Anyways, if you care to know, I suspect that people etal have merely forgotten
how much power to effect change we have when we unite towards a common goal.
If every person claiming unemployment started protesting tomorrow for: [weekly
stimulus money no delays no excuses, 100% free to consumer health care and
treatment extended into single payer after covid19, and policies preventing
repossession, evictions, foreclosures, and garnishment due to un/under-
employment] then I would bet everything I own that you would see our
politicians act with a swift decisiveness, to either effect a nationwide
tianemin square or capitulate to the will of the people.
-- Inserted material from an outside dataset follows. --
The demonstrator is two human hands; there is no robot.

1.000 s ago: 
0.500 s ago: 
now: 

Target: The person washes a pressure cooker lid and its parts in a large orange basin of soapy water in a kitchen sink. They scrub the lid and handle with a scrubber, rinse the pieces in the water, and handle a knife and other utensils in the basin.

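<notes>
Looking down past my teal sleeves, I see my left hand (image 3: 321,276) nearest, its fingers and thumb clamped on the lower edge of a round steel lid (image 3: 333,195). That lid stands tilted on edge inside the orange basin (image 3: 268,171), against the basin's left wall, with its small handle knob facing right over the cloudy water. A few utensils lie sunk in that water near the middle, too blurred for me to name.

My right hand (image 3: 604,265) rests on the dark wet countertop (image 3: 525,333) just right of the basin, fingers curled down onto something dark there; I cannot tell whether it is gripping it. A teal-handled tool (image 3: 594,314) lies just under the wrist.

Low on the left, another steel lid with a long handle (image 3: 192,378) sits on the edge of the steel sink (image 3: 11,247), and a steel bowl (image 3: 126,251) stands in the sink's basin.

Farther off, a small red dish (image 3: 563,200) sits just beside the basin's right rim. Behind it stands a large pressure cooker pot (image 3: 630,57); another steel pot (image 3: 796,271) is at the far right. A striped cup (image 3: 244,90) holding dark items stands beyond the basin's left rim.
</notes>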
I fully expect
capitulation, but realize we have an absentee president.

------
aazaa
Hypothesis: the face-ripping rally in stocks and total disconnect from the
real economy is the result of trading bots that have mistaken the flood of
central bank liquidity as a demand spike.

The algos haven't yet been updated to reflect the fact that there's a man
behind the curtain with an infinite supply of liquidity pumping, pumping as
fast as he can.

And it's far from clear that the distinction matters anymore. Assets have
become a kind of video game. When you strip stocks and bonds from their
anchors to valuation (P/E multiple or inflation), you're left essentially with
something very similar to gold and cryptocurrencies - assets that are
difficult to value by any conventional means, but which become sensitive to
central bank shenanigans. This could explain why all asset classes are now
moving in unison.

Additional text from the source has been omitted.